I've implemented my approach using C++17 nested namespaces syntax in the PR #80 (it is very similar to the approach in the article, at least according to the abstract, but it doesn't require any messing with lookup tables). It seems to work almost perfectly (except for the bug in undo that showed up in PR https://github.com/llvm/llvm-project/pull/75547, see test failure). The bug is that we should clean up only those parts of the AST that have changed after the last declaration (otherwise the whole namespace hierarchy gets wiped out), which is tricky.

jalopezg-git commented 9 months ago

Hi @p4vook,

This is Javier, one of the authors of the implementation (and the related ACM CC paper) of entity redefinition in cling. Apologies, I was totally unaware of the existence of this issue. There we decided to use non-nested inline namespaces and some manual tweaking of the lookup table as described in the paper. The approach proved to work well, passing cling's and ROOT's test suite completely. As @vgvassilev said, even if a little intrusive (due to the patching of lookup tables), it prevented further patches to clang and, being an "AST transformer", can still be enabled / disabled on demand.

For clang-repl, however, we still need to see how we are going to efficiently address this. I may be dedicating a few days to this, so I'll come back to you in the next few weeks!

Other than that, I hope that you had a wonderful entry into 2024!

Cheers, Javier.

p4vook commented 9 months ago

Hi, @jalopezg-git!

I would be glad to tell you any details I learned about this. It's all pretty much described in the links below:

I'd love to join the discussion about any of these problems.

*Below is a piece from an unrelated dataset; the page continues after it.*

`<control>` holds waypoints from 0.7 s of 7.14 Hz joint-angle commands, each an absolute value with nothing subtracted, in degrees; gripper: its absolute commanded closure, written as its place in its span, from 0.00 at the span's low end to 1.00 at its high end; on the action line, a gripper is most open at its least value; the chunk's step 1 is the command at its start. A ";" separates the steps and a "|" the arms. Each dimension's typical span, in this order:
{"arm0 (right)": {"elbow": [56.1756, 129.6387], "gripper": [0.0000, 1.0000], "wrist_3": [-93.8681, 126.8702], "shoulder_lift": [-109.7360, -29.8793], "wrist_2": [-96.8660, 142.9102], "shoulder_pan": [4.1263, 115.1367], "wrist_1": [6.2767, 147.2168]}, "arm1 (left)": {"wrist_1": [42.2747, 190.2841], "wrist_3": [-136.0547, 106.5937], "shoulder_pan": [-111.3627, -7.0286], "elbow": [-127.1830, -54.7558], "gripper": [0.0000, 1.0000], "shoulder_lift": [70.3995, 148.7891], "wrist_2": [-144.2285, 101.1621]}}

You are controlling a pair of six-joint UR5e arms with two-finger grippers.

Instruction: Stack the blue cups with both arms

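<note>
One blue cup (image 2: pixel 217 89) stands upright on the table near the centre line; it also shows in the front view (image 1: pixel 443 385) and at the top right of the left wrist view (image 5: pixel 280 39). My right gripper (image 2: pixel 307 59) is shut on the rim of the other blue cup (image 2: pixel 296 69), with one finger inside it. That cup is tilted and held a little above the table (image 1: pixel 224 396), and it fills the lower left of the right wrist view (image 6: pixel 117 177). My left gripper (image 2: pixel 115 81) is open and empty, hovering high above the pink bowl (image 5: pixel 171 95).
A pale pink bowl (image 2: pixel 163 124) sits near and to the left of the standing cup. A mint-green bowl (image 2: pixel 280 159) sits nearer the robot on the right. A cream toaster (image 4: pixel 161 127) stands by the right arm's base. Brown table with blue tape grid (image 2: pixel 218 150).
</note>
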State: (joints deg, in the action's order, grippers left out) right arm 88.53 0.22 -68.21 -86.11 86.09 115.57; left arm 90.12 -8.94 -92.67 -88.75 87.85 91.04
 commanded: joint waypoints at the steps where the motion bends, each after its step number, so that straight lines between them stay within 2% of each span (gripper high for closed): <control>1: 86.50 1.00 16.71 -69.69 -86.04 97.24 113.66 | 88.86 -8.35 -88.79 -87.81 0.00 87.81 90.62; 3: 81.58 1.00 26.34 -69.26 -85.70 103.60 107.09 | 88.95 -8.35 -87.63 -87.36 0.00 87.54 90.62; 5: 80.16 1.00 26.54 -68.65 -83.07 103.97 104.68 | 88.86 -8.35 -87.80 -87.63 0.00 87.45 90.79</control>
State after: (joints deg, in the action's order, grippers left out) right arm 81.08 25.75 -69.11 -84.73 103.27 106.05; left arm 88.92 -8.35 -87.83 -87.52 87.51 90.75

The entry into 2024 was, indeed, not too bad. Hope yours was wonderful.

jalopezg-git commented 4 months ago

Hi, @jalopezg-git!

I would be glad to tell you any details I learned about this. It's all pretty much described in the links below:

* Overall [idea](https://godbolt.org/z/hrd1TdG3K) of the implementation

* Current [implementation](https://github.com/compiler-research/xeus-clang-repl/pull/80) I've come up with (doesn't really work without some fixes in clang)

* Clang [bug](https://github.com/llvm/llvm-project/issues/73632), related to incorrect (in my opinion) handling of namespaces

* [Resurfacing](https://github.com/llvm/llvm-project/issues/72980) of the same bug, that produces definitely incorrect behavior

* Failed [attempt](https://github.com/llvm/llvm-project/pull/75547) to fix the bug (`for` stops working for some reason 🤷)

I'd love to join the discussion about any of these problems.

The entry into 2024 was, indeed, not too bad. Hope yours was wonderful.

Oh, god! I totally forgot replying here! It has been a few quite hectic months at work... :sweat_smile:

Is there any news on this? I might have some time now in Summer to do something on it, if needed!

vgvassilev commented 4 months ago

Hi @jalopezg-git, great to hear from you! We have moved to a new repository: compiler-research/xeus-cpp. If we do work it needs to be there.